Akerman’s film famously focused in ritualistic detail at considerable length on its eponymous protagonist’s daily routine, and its rupture. The Anchorage pushes the Dielman scenario further toward documentary and heightens the suspense—which might be defined as the desire for something awful to happen. A middle-aged woman (co-director Edström’s mother, Ulla) lives alone on a small island off the coast of Sweden (perhaps her actual home). She awakens each day before dawn and walks through the forest to the rocky harbor for an icy plunge into the Baltic before embarking on the day’s chores. On the evening of day one, a man is glimpsed walking (too closely) past her house; on the afternoon of day two, she notices an unfamiliar boat moored at the landing. That evening, the wind whistles in the trees and . . . suffice it to say that The Anchorage so successfully traffics in dread that its audacious punch line feels like a parody of Jeanne Dielman.
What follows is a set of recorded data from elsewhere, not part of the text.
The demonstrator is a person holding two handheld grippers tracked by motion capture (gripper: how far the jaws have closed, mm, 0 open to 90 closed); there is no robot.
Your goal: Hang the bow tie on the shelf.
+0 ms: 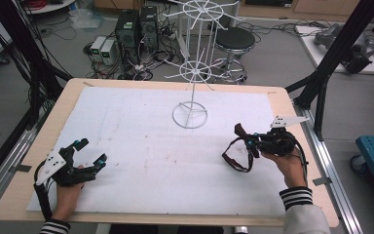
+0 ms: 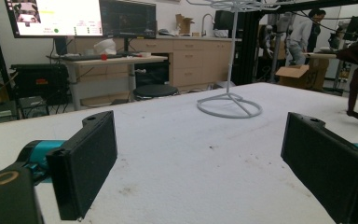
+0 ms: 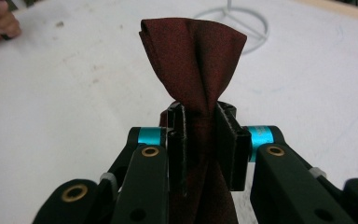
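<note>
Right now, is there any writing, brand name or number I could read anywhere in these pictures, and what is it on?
No text here can be read.
Monitor on the desk, left gripper view: a bright window with lines and a green dot, too small and blurred.
Computer towers on the floor, high view: no legible label.
Dark red strap in the right gripper: no print visible.

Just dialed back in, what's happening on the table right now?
A person is working with tongs in each hand over the white-covered table. The right tongs are shut on a dark red necktie, pinching its fabric; in the high view the rest of it loops down to the table. The left tongs rest open near the front left, holding nothing. A white wire rack stands at the far middle of the table, with nothing hanging on it yet.
</note>
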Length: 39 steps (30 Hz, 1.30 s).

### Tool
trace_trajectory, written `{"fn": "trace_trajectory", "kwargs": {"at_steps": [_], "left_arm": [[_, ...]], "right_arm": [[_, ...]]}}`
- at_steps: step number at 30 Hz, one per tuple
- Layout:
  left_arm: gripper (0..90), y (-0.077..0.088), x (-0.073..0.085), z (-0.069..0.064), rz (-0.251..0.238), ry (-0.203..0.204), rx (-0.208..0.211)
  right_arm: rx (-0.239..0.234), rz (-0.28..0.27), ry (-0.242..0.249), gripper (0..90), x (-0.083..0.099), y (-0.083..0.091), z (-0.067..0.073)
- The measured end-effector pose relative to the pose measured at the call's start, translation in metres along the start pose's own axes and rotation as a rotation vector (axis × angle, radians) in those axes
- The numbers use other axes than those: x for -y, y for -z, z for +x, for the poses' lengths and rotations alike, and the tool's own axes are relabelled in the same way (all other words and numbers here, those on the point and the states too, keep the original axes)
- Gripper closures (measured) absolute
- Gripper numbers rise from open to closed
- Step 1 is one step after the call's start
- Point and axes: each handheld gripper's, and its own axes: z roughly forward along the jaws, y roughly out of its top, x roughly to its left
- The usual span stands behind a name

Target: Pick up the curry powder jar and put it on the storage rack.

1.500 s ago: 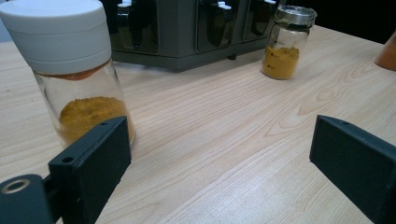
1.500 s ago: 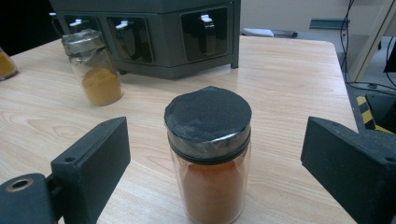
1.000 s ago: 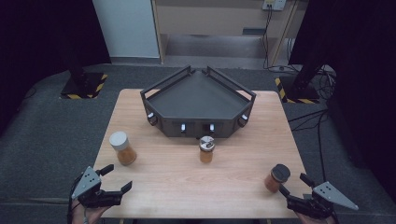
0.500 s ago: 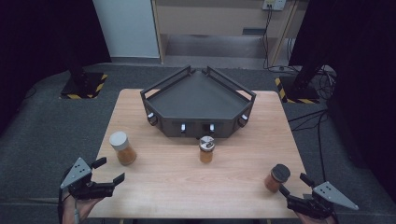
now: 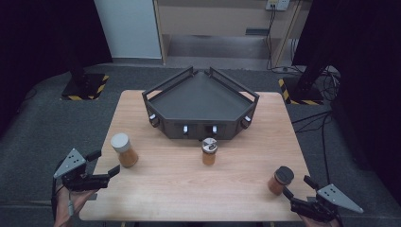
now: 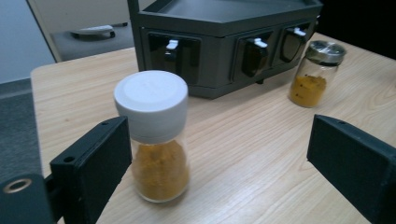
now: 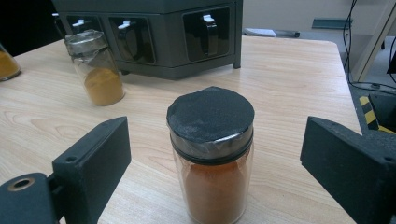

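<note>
Left gripper released, jaws spread at the table's left edge, near the white-capped jar, which stands upright just ahead. Right gripper likewise released, the black-capped jar upright just before its jaws, untouched. Steel-capped jar stands before the dark rack.
</note>
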Motion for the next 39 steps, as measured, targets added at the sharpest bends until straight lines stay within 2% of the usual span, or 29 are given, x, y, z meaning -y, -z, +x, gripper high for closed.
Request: {"fn": "trace_trajectory", "kwargs": {"at_steps": [4,16,18,26,28,33,39], "left_arm": [[5.6,-0.002,-0.004,0.006,0.000,0.007,0.000],[5.8,-0.016,-0.015,0.017,0.048,0.001,-0.005],[5.8,-0.020,-0.016,0.023,0.050,0.018,-0.001],[5.9,-0.032,-0.020,0.032,0.067,0.033,-0.001],[6.0,-0.035,-0.023,0.032,0.079,0.019,-0.007],[6.2,-0.043,-0.024,0.036,0.086,0.027,-0.004],[6.5,-0.054,-0.027,0.034,0.106,0.009,-0.020]], "right_arm": [[0.000,0.000,0.000,8.5,0.000,0.000,0.000],[0.002,0.000,0.001,8.6,0.000,0.000,0.000],[0.001,0.001,0.003,8.7,0.000,0.000,0.001],[0.003,0.001,0.003,8.7,0.000,0.000,0.001],[0.002,0.002,0.004,8.7,0.000,0.000,0.001],[0.003,0.002,0.002,8.7,0.000,0.000,0.001],[0.003,0.001,0.004,8.7,0.000,0.000,0.001]]}}
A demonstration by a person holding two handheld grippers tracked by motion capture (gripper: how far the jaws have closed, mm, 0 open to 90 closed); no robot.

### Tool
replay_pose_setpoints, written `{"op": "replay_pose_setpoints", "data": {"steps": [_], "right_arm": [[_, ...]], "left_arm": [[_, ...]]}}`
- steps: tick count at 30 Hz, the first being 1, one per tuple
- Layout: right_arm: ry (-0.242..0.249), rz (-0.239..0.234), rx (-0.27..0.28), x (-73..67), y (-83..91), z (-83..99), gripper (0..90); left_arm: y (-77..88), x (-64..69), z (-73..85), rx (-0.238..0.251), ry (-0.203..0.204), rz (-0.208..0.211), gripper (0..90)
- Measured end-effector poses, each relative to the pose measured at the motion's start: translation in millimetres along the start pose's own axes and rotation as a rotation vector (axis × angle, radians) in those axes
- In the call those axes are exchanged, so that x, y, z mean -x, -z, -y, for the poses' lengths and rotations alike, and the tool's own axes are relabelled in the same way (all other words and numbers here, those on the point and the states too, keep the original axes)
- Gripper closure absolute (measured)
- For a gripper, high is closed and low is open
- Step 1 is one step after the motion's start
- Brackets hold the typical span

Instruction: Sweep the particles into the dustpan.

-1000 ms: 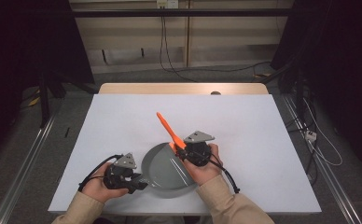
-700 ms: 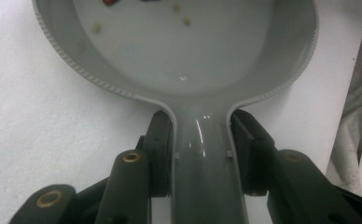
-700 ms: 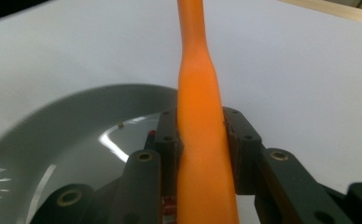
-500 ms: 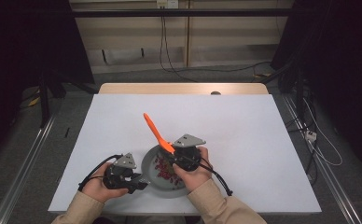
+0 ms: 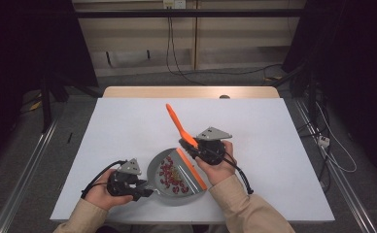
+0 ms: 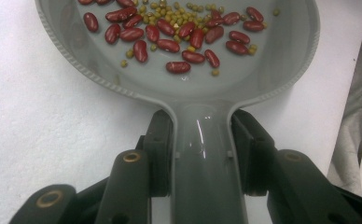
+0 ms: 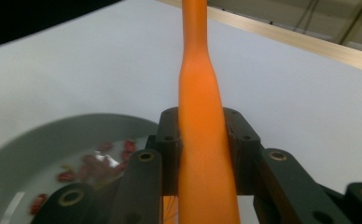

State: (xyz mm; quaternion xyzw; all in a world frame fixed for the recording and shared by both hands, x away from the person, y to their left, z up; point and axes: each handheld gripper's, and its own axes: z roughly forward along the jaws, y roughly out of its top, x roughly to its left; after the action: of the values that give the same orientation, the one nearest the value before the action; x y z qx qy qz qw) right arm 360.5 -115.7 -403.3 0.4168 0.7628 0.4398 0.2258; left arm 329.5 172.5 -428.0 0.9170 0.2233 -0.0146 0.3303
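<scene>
white table (image 5: 128, 131), dustpan (image 5: 158, 171) near front edge

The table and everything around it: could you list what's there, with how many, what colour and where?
table: one, white top with a wooden far edge, middle of the high view
dustpan: one, grey, near edge of the table, handle between the left claw's jaws
red beans: many, dark red, inside the dustpan
small beans: many, yellow-green, mixed among the red ones
brush: one, orange handle tilted up and away, its head at the dustpan's right side
cables: several, black, on the floor beyond the table
left claw: one, black, closed on the dustpan's handle
right claw: one, black, closed on the brush handle
sleeves: two, beige, bottom edge
</scene>
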Motion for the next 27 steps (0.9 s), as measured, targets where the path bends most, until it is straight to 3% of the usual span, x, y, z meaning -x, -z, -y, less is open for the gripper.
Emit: {"op": "replay_pose_setpoints", "data": {"steps": [5, 8, 14, 18, 21, 24, 27], "right_arm": [[0.038, 0.073, -0.026, 17.2, -5.2, 12.4, 70.8], [0.022, 0.08, -0.043, 20.6, -10.5, 19.5, 70.8], [0.041, 0.05, -0.056, 0.6, -17.3, 21.2, 70.6], [-0.019, -0.011, -0.047, -8.8, -16.1, 20.9, 70.6], [-0.012, -0.046, -0.03, -19.3, -14.6, 19.6, 70.7], [-0.072, -0.118, -0.003, -22.3, -10.8, 14.1, 70.9], [-0.052, -0.105, 0.013, -21.1, -9.1, 10.8, 70.9]], "left_arm": [[0.0, -0.6, -0.2, 0.001, 0.004, 0.003, 62.6], [-0.3, -1.2, -0.4, 0.004, 0.007, 0.005, 62.6], [-0.6, -1.4, -0.3, 0.005, 0.011, 0.003, 62.7], [-0.2, -2.3, -0.4, -0.003, -0.001, 0.004, 62.6], [-0.3, -1.7, -0.2, 0.007, 0.008, 0.003, 62.6], [-0.6, -1.9, 0.1, 0.005, 0.008, 0.004, 62.7], [-0.6, -1.3, 0.4, 0.007, 0.008, 0.002, 62.5]]}}
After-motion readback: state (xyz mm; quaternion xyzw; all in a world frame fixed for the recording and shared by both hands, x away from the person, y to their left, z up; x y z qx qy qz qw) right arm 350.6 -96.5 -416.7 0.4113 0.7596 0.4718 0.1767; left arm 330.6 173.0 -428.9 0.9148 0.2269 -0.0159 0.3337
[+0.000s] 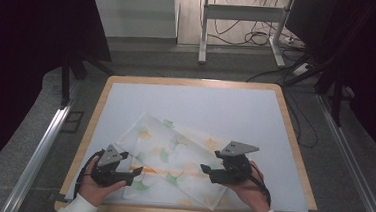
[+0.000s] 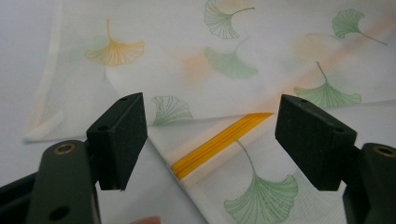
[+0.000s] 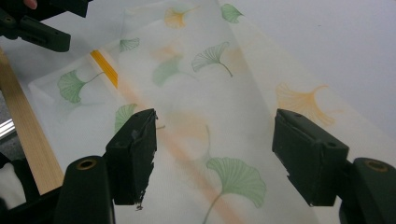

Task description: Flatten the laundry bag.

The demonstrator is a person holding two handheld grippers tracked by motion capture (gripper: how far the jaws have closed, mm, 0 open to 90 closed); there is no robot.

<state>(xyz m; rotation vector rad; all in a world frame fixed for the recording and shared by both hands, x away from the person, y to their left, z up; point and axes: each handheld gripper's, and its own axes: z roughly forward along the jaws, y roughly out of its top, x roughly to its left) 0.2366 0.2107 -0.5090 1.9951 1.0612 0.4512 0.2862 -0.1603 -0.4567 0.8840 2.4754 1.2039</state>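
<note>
High view: a thin white cloth printed with green and orange ginkgo leaves lies folded and askew on the near half of the desk
Left tongs: held at the cloth's near-left edge, jaws spread wide, pinching nothing
Right tongs: over the cloth's right part, jaws spread, empty
Left gripper view: an orange stripe runs along the folded edge between the jaws
Right gripper view: cloth under the open jaws; the desk's wooden rim at the left
</note>
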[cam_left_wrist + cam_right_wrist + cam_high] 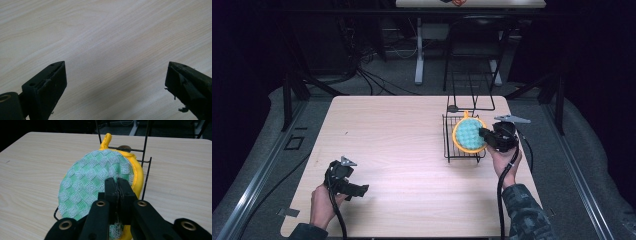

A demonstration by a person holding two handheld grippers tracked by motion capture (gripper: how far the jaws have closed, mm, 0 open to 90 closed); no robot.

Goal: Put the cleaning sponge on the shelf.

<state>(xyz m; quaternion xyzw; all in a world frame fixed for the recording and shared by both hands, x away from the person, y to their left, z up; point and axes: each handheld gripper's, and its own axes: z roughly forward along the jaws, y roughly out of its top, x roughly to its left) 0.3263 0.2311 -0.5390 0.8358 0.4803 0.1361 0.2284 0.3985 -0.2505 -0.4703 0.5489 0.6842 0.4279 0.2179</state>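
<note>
The right gripper (pixel 492 136) is sitting at about 3 o'clock on the bench (pixel 402 150). Its jaws are squeezing tight on the near edge of a round scrubbing pad (pixel 95 182). The pad is green and white checks on top with a yellow rim and a small yellow loop at the far end. In the right gripper view the two black jaws are pressing together with a bit of the pad's mesh pinched between them.

The pad is resting on a black wire rack (pixel 462 145), partly leaning on its thin bars. The person is probably holding it by the edge so it stays flat and does not flop, and so the jaws do not bump the wires. Whether the pad is going into the rack or coming out, I cannot tell.

The left gripper (pixel 357 189) is waiting at about 7 o'clock, near the front of the bench, well apart from the rack. Its jaws are wide apart and holding nothing, with bare wood between them. It seems to be keeping out of the way.

Counting up: there is one pad, one wire rack, two grippers and one bench.
</note>
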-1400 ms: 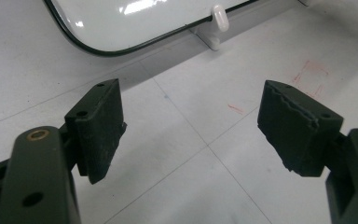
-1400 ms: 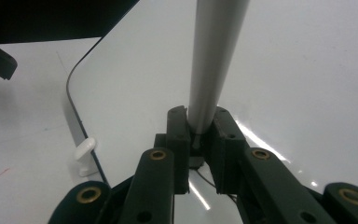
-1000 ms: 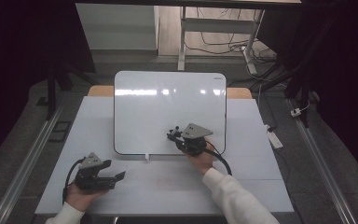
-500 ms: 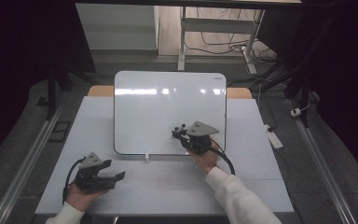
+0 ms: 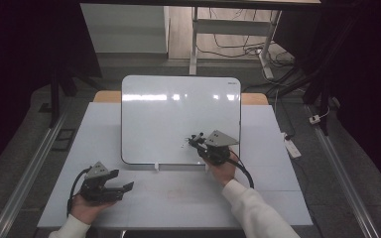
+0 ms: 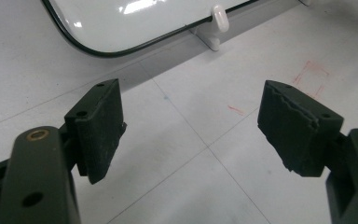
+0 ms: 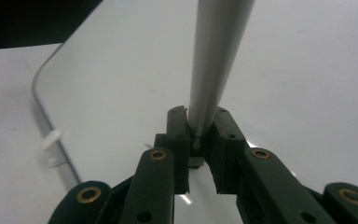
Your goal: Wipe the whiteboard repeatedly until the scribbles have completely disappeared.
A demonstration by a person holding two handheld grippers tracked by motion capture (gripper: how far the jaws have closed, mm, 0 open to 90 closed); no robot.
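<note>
A whiteboard (image 5: 178, 114) lies flat on the white table (image 5: 273, 193), with a small white clip (image 5: 156, 166) at its near edge. My right gripper (image 5: 197, 142) is over the board's lower right part, shut on a grey pen (image 7: 214, 70) that runs up and away from the jaws. A few tiny dark marks (image 5: 184, 144) sit on the board just left of its tip. My left gripper (image 5: 125, 188) rests at the front left of the table, open and holding nothing. In the left gripper view its pads (image 6: 100, 126) stand wide apart over bare table, the board's corner (image 6: 135, 18) and the clip (image 6: 219, 18) beyond.
Faint red pen marks (image 6: 312, 77) are on the table ahead of the left gripper. Beyond the table are desk legs and cables (image 5: 228, 44), and a power strip (image 5: 292, 146) lies on the floor to the right. Metal rails run along both sides.
My right gripper has slid a little to the right over the board with the pen in it. The left gripper has stayed put.
</note>
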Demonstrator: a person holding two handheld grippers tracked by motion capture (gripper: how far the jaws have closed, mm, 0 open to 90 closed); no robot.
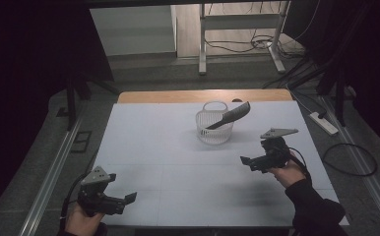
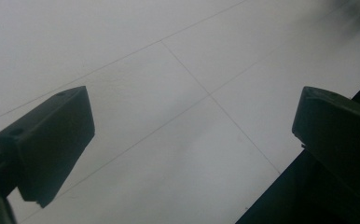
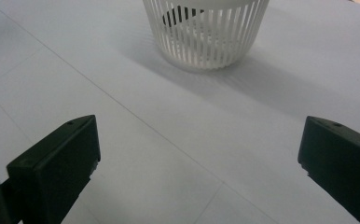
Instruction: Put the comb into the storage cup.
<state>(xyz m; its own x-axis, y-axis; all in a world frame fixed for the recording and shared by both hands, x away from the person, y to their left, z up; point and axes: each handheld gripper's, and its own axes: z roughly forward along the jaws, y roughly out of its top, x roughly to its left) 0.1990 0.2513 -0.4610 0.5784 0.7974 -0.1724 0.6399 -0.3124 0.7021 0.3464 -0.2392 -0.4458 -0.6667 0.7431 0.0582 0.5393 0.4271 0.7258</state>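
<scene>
A dark comb (image 1: 230, 116) stands tilted in the white slatted basket (image 1: 214, 132) at the surface's (image 1: 148, 147) far centre. Right gripper (image 1: 249, 163), jaws spread and empty, sits near the basket's 4 o'clock. Left gripper (image 1: 129, 199), jaws likewise spread, hovers well apart at 7 o'clock.

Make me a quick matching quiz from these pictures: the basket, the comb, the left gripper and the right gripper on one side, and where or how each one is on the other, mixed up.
Things:
1. basket
2. comb
3. left gripper
4. right gripper

Places or states:
A. open, near the table's front left corner
B. white, slatted, standing at mid table
C. open, just right of the basket and nearer the person
D. dark, leaning out over the basket's rim

Pairs: 1-B, 2-D, 3-A, 4-C
</scene>
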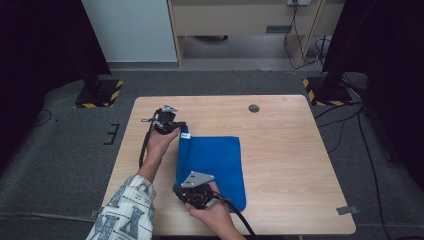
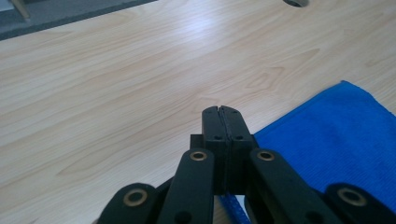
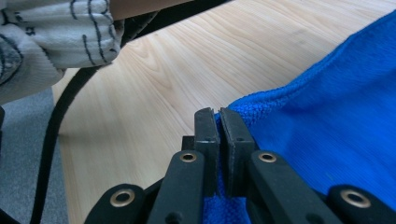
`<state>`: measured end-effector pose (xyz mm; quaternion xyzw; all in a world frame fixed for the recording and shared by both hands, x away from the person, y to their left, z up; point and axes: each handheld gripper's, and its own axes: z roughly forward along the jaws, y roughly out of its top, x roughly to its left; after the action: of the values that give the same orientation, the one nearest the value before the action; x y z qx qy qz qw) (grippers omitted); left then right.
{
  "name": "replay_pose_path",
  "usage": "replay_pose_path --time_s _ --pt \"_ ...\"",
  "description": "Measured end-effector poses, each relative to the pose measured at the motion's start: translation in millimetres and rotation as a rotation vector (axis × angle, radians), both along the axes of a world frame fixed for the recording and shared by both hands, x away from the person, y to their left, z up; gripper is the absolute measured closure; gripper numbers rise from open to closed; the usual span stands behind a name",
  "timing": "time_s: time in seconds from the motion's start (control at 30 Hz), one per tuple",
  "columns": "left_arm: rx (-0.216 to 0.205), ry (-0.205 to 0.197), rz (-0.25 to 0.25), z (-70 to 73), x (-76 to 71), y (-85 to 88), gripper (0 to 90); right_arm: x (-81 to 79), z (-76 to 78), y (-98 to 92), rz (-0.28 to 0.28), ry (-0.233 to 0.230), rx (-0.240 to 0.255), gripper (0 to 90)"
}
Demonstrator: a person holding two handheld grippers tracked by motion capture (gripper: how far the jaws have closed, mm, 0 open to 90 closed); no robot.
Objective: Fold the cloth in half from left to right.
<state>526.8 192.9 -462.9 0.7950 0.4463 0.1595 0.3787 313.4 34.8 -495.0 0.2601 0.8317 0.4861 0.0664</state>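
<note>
Mid-fold, by the look of it: blue cloth lying on the wooden table, pinched along its left edge at both corners. Near corner clamped in the right gripper, jaws pressed together on the blue nap, plain in the right gripper view. Far-left corner, with its small white tag, lifted a little off the wood and caught in the left gripper; jaws closed tight in the left gripper view, a strip of blue edge showing beneath them.

Next, probably: both corners raised together and carried across to the cloth's right edge, kept level and in step so the fold lands square. Uneven pull would likely skew the edge or drag the whole cloth.

Right of the cloth, bare pale wood-grain; beyond the cloth, a dark round cable hole near the table's far edge. Past that, grey carpet, two stand bases with yellow-black hazard tape, black curtains either side, a pale cabinet and loose cables farthest back.
</note>
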Motion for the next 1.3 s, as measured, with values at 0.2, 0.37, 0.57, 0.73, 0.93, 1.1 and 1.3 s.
replay_pose_path --time_s 0.2,0.37,0.57,0.73,0.93,1.1,1.3 --pt "0.005 0.002 -0.028 -1.3 4.7 -39.6 89.7 -3.2 -2.8 -30.8 -0.038 0.007 0.004 86.6" --pt "0.021 0.014 -0.054 -5.9 7.1 -63.9 89.7 -6.9 -8.0 -51.3 -0.071 0.014 0.000 86.7" --pt "0.020 0.024 -0.076 -9.0 8.4 -85.2 89.6 -11.2 -8.6 -75.2 -0.113 0.021 -0.012 86.7" --pt "0.034 0.036 -0.096 -16.4 9.9 -100.5 89.6 -14.5 -10.4 -83.9 -0.118 0.025 -0.025 86.7" --pt "0.032 0.061 -0.095 -25.0 11.0 -111.7 89.6 -16.2 -12.4 -90.7 -0.127 0.035 -0.024 86.7" --pt "0.024 0.063 -0.094 -25.5 11.4 -119.1 89.6 -17.5 -10.1 -99.0 -0.138 0.037 -0.019 86.6" --pt "0.036 0.068 -0.097 -27.4 11.6 -128.5 89.5 -17.7 -11.1 -107.5 -0.149 0.043 -0.034 86.5"
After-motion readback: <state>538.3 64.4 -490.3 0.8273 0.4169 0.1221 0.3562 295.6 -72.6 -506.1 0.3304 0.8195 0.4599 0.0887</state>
Although a series of mainly static middle shots, using available light, The Anchorage has little of Dielman’s rigorous geometry. If anything, the seemingly slapdash, purposefully decentered compositions are closer to those of Argentine minimalist Lisandro Alonso. There’s nothing arty about the movie, except for its premise and an odd echo of my favorite recent critical non sequitur: “Is every important, progressive film of today a remake of Jacques Tourneur’s I Walked With a Zombie (1943)?” Dr. Adrian Martin wonders in an online review of Our Beloved Month of August. Guess so: The makers of The Anchorage cite that Val Lewton film itself as the credit for their subtly spooky sound design.